## Task item
Starting at the line below that contains "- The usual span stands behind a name" and ending at the line that contains "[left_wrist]", retype each line exactly as it stands, but omit the pictures.

== Entries provided ==

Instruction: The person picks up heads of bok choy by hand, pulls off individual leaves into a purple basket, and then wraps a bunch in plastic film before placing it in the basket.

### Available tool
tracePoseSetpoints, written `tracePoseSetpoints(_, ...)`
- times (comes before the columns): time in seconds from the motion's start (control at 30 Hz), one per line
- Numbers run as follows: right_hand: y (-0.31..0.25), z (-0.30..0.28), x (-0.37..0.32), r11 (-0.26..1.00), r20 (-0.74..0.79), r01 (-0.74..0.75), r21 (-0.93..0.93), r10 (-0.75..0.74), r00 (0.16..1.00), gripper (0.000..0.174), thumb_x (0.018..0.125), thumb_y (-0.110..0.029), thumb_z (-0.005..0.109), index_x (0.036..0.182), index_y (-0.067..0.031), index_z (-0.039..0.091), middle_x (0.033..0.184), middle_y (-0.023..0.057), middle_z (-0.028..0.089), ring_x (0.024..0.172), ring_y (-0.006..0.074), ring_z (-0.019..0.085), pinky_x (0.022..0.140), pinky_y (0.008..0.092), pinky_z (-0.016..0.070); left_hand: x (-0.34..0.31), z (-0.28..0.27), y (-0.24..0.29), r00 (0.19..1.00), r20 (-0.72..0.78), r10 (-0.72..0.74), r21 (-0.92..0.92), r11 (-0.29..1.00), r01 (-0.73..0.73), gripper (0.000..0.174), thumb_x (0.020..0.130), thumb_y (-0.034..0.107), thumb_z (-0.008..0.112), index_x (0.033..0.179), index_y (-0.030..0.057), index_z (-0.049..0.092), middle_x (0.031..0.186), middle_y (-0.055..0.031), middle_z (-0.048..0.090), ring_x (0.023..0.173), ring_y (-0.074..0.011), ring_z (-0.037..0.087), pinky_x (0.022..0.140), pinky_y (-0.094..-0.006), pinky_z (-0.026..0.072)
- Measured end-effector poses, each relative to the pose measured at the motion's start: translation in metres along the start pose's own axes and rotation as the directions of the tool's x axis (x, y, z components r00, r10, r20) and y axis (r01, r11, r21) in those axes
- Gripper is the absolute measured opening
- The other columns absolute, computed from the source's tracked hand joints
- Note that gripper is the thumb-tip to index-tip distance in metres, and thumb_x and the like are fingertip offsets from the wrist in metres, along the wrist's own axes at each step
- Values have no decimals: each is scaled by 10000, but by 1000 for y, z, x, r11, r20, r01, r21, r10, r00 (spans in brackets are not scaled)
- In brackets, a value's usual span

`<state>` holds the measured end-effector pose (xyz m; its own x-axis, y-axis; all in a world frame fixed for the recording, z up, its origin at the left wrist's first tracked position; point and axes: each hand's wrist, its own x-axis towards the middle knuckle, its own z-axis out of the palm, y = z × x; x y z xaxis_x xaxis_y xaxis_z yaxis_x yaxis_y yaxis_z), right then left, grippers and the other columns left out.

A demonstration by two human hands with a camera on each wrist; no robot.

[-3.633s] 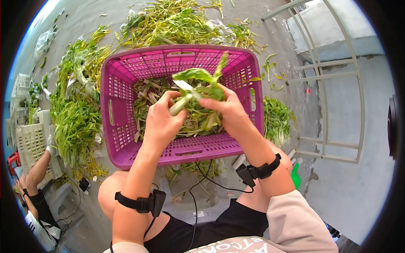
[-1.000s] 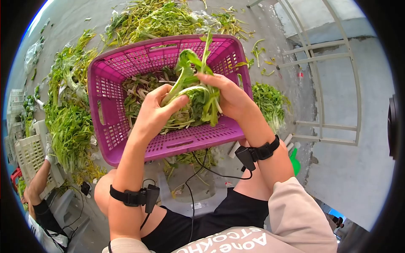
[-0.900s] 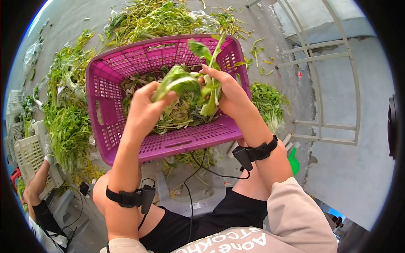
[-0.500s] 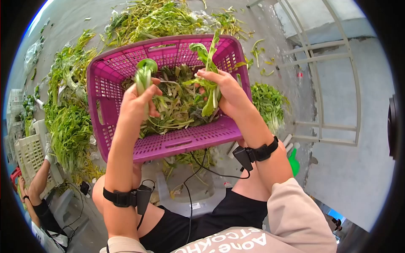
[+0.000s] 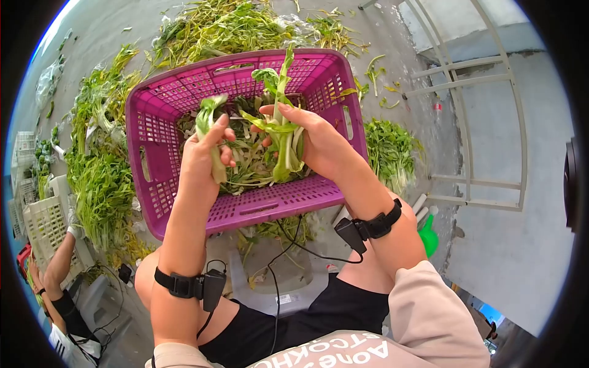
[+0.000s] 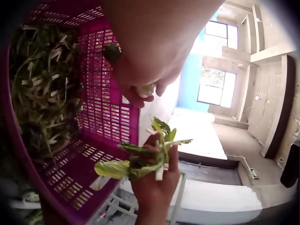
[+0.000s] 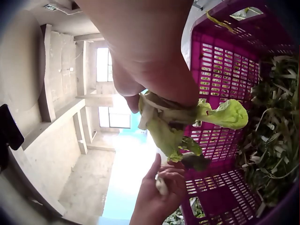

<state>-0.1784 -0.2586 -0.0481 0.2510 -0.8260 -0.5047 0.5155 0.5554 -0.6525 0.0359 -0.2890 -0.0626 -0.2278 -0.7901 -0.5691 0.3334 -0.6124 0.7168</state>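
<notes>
My left hand (image 5: pixel 199 162) grips a short pale-stemmed green vegetable (image 5: pixel 208 116) over the left part of a magenta crate (image 5: pixel 184 211). Its leafy top points up, and the white stem runs down past the fingers. To the right, my right hand (image 5: pixel 318 142) holds a bunch of loose leafy stalks (image 5: pixel 285 153), with one stalk standing upright and torn leaves hanging below. A gap separates the two hands. In the left wrist view, the leaves (image 6: pixel 140 164) stick out around the right hand. Cut stems and leaf trimmings (image 5: pixel 248 161) cover the crate floor.
Heaps of greens lie on the floor at the left (image 5: pixel 101 178), beyond the crate (image 5: pixel 233 30) and at its right (image 5: pixel 392 150). A metal frame (image 5: pixel 475 184) stands at right. Another person's arm (image 5: pixel 60 260) reaches by a cream crate (image 5: pixel 52 227). Cables (image 5: pixel 276 282) hang between my arms.
Earlier both hands met on the greens; then the left drew away leftward with the pale-stemmed piece. Over the last half second the right hand has moved left with its leafy stalks, narrowing the gap.
</notes>
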Motion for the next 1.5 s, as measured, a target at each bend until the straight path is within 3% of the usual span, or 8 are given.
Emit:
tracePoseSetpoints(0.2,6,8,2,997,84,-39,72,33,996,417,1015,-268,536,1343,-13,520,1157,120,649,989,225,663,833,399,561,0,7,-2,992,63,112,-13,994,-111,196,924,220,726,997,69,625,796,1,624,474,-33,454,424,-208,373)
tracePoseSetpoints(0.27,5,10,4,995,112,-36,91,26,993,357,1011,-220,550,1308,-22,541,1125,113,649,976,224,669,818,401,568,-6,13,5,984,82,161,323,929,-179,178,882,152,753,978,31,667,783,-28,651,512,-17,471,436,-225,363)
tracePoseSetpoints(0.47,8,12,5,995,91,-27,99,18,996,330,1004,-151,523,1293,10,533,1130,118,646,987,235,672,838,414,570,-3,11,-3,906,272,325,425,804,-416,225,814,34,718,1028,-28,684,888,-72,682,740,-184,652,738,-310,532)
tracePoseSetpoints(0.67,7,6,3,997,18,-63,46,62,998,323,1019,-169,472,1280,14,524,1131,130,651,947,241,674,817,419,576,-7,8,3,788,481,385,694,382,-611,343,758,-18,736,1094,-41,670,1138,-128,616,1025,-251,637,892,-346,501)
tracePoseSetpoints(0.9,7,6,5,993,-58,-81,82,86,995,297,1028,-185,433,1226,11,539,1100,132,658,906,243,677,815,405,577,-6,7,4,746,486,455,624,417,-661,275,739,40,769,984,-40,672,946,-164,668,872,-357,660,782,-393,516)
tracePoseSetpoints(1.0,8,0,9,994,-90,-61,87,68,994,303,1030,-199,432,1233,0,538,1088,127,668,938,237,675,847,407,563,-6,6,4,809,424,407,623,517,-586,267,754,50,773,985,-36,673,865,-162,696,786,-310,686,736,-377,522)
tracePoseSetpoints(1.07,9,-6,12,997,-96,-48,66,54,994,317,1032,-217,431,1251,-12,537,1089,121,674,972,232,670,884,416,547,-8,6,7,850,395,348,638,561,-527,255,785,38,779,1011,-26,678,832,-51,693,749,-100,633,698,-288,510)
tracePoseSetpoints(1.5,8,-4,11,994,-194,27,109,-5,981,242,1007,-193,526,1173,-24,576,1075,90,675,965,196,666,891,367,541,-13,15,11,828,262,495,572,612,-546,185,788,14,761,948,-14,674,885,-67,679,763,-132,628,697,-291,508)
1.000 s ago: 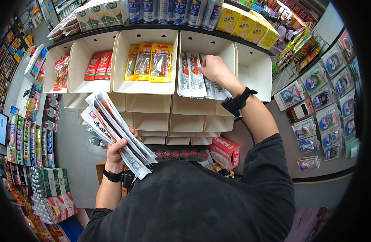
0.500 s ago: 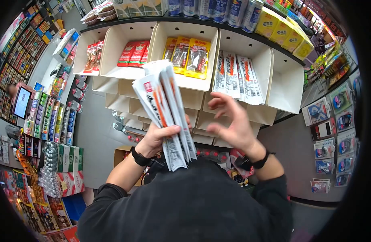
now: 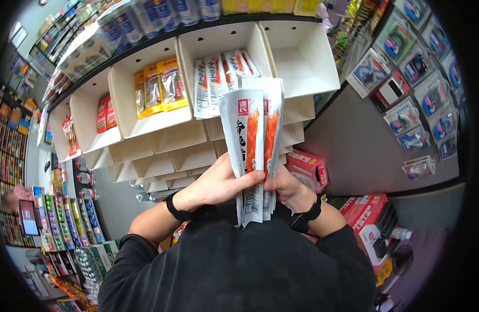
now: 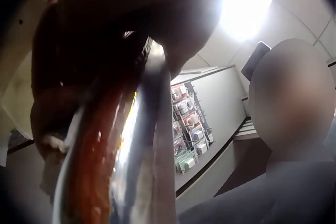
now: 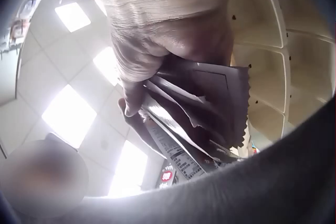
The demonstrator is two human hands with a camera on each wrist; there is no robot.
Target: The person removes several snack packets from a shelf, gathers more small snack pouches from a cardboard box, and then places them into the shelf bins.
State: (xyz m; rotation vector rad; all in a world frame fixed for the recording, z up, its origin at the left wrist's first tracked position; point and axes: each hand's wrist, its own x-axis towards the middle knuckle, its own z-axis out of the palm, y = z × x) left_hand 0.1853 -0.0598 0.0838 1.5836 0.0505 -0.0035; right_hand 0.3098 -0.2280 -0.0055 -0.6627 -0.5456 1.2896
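Note:
Several long white and orange packets (image 3: 252, 138) stand upright in a bundle in front of the chest. The left hand (image 3: 216, 182) grips their left side, thumb across the front; the right hand (image 3: 289, 188) holds the right side, its thumb close to the left thumb. In the left wrist view, a shiny packet (image 4: 100, 161) lies in the dark, shadowed hand. The right wrist view shows the packets' jagged ends (image 5: 226, 103) under the palm (image 5: 173, 40). Similar packets (image 3: 211, 78) lie in a cream bin (image 3: 191, 44) behind the bundle. Most fingers are hidden behind the packets.
Left of that bin, others hold yellow packets (image 3: 172, 86) and red packets (image 3: 107, 113). Cans (image 3: 159, 13) line the shelf above. Hanging goods (image 3: 432, 93) cover the right wall; red boxes (image 3: 367, 221) stand at the lower right.
The right hand has left the bin and come back to the bundle, which both hands now hold. The bundle has moved right and turned more upright; the head view has shifted.

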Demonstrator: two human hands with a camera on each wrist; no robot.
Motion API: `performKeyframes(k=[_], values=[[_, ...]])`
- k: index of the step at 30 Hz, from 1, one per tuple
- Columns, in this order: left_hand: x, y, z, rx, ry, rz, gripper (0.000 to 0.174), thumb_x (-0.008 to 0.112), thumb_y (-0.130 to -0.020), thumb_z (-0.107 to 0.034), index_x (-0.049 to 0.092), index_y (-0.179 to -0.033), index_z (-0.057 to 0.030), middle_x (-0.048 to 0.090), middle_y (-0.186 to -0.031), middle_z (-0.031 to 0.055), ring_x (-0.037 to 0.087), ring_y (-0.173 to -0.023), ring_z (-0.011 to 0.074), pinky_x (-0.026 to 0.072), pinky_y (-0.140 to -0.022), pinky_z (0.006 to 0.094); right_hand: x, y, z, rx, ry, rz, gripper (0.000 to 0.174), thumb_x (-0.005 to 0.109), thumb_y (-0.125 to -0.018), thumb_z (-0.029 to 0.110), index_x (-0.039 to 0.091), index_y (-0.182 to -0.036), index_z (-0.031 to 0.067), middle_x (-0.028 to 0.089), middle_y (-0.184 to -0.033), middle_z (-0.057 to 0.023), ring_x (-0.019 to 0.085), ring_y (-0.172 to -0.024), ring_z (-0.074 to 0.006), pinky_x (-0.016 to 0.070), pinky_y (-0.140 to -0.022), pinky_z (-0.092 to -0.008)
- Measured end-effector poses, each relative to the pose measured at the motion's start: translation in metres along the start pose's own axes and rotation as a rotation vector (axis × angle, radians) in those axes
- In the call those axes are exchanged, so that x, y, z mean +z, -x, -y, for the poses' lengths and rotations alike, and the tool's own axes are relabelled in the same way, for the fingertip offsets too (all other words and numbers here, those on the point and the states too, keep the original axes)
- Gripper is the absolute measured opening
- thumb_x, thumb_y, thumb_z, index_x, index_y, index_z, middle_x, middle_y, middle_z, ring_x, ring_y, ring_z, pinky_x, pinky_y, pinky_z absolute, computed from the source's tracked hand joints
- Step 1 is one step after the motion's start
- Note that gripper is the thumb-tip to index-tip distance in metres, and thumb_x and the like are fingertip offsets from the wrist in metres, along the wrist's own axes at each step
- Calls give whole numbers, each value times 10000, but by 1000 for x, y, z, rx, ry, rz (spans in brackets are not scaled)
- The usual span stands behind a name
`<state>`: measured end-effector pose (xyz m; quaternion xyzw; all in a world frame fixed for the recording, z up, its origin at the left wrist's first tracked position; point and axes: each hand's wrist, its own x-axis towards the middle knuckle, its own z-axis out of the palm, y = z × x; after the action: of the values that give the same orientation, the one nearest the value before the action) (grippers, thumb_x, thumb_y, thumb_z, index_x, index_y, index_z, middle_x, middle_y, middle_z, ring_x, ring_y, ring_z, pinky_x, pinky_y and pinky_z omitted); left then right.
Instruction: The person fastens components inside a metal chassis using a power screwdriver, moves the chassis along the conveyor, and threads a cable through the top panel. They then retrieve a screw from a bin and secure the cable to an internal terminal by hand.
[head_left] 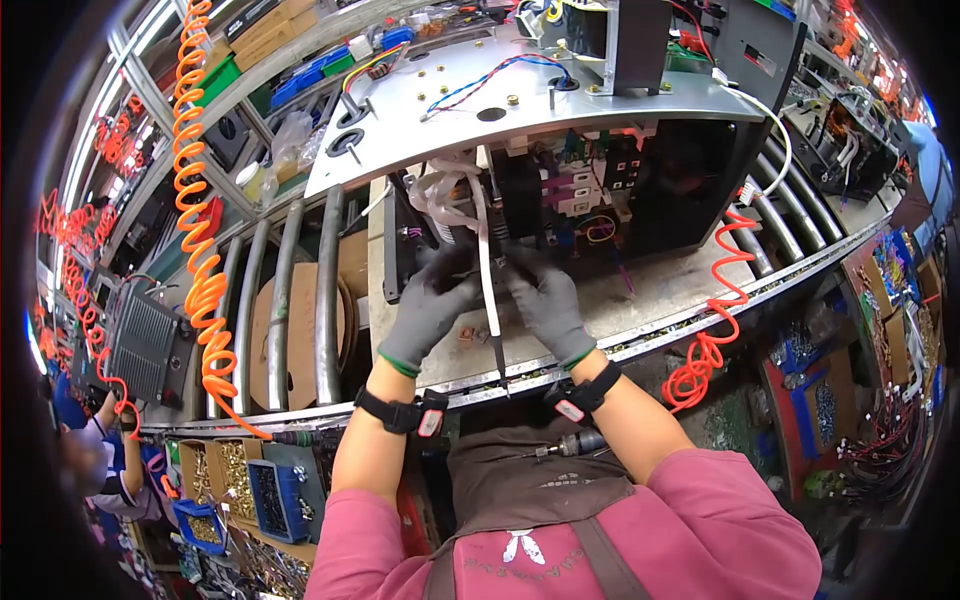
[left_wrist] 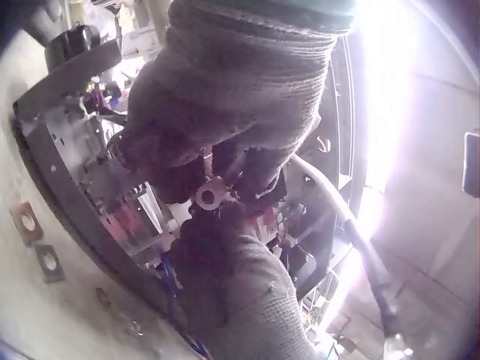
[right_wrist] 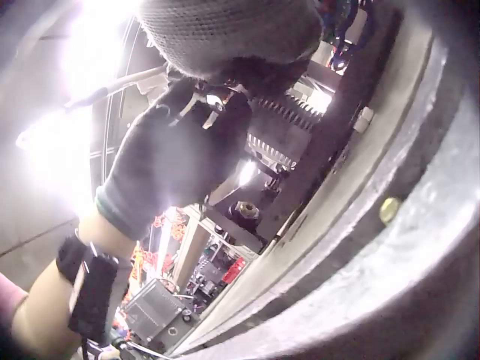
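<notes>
Both gloved hands meet low inside the open front of a black equipment cabinet [head_left: 690, 185]. A small metal ring lug [left_wrist: 210, 196] sits between their fingertips. My left hand [head_left: 430, 310] pinches the lug from one side. My right hand [head_left: 548, 305] has its fingers curled, fingertips right at the lug from the other side. A white cable [head_left: 484, 250] hangs down in front of the hands, its lower end sleeved in black and tipped with a bright metal lug [left_wrist: 396, 346]. Deeper in the cabinet, a finned heat sink [right_wrist: 270, 150] shows beside the hands.
Square metal washers [left_wrist: 28, 223] lie on the board before the cabinet. A sheet-metal panel [head_left: 450, 100] with loose wires overhangs the hands. Orange coiled hoses [head_left: 200, 270] hang at left and a red coil [head_left: 700, 360] at right. A power screwdriver [head_left: 575, 443] lies near the apron.
</notes>
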<state>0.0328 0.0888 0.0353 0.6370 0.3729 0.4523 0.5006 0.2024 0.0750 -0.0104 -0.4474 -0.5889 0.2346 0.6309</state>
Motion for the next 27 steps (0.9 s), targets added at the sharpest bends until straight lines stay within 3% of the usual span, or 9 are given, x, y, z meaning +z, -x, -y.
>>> performKeyframes(k=[2,5,8,12,19,21,22,25,27], values=[[-18,15,22,-89,-331,3,368,623,-805,-173,603,-1133,-9,653,-1041,98,629,-914,173,491,-820,293,-9,2,11,304,-90,174,326,609,-893,150,567,-1177,-4,654,-1012,-93,602,-923,-126,476,-822,-266],[-20,38,36,-186,-595,47,350,646,-772,-292,663,-1035,-62,664,-957,126,654,-836,247,504,-769,329,-9,7,-3,219,-149,200,328,627,-889,165,576,-1157,-17,645,-989,-64,587,-905,-106,471,-820,-252],[3,47,29,-54,-1013,82,272,658,-762,-344,694,-977,-181,638,-971,124,621,-865,301,503,-736,395,-9,10,-3,321,-292,258,318,632,-889,167,584,-1137,-27,632,-982,-43,570,-888,-92,466,-811,-243],[9,45,24,-45,-1067,87,239,655,-766,-319,698,-955,-179,629,-968,112,618,-873,301,503,-726,416,-14,10,4,295,-229,252,315,641,-870,248,624,-1065,0,666,-946,-98,584,-864,-135,463,-792,-295],[15,36,36,65,-1309,137,233,629,-813,-250,670,-990,-104,635,-932,149,634,-771,284,509,-652,384,-14,12,3,336,-312,282,299,642,-872,220,615,-1069,-4,665,-958,-89,581,-861,-112,462,-784,-270],[17,25,52,-155,-381,-149,236,590,-879,-240,650,-988,-39,658,-849,112,629,-712,208,498,-625,334,-16,12,13,357,-355,264,294,647,-867,208,617,-1067,-5,664,-953,-88,583,-858,-111,465,-782,-265],[21,18,59,-111,-133,-239,257,543,-927,-218,639,-987,12,661,-797,80,605,-686,139,483,-610,279,-17,12,16,387,-390,262,288,652,-862,196,619,-1065,-6,663,-948,-87,586,-856,-111,467,-780,-261],[36,10,4,-370,-1,-279,243,540,-926,-185,638,-997,26,654,-810,65,601,-702,115,481,-621,255,-16,14,11,376,-340,294,268,634,-874,117,590,-1102,-19,637,-975,-56,595,-868,-100,497,-765,-248],[41,7,16,-239,90,-261,218,546,-924,-160,639,-995,24,648,-817,68,595,-722,102,473,-625,235,-18,14,16,343,-302,289,253,636,-867,105,590,-1078,-27,638,-974,-63,595,-862,-100,496,-766,-249]])
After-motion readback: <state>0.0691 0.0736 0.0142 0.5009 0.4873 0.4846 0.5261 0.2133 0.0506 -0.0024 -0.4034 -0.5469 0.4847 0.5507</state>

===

## Solution to the problem
- The usual span stands behind a name
`<state>`: measured end-effector pose (xyz m; quaternion xyzw; all in a world frame fixed for the recording, z up, its origin at the left wrist's first tracked position; point and axes: each hand's wrist, its own x-axis towards the middle knuckle, its own z-axis out of the palm, y = z × x; after the action: of the values that give the same orientation, the one nearest the value before the action) (grippers, thumb_x, thumb_y, thumb_z, index_x, index_y, index_z, middle_x, middle_y, middle_z, ring_x, ring_y, ring_z, pinky_x, pinky_y and pinky_z omitted); left then right.
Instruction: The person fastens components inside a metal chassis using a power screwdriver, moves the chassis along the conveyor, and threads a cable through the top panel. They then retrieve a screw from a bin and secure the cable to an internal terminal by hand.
[head_left] 
[left_wrist] 

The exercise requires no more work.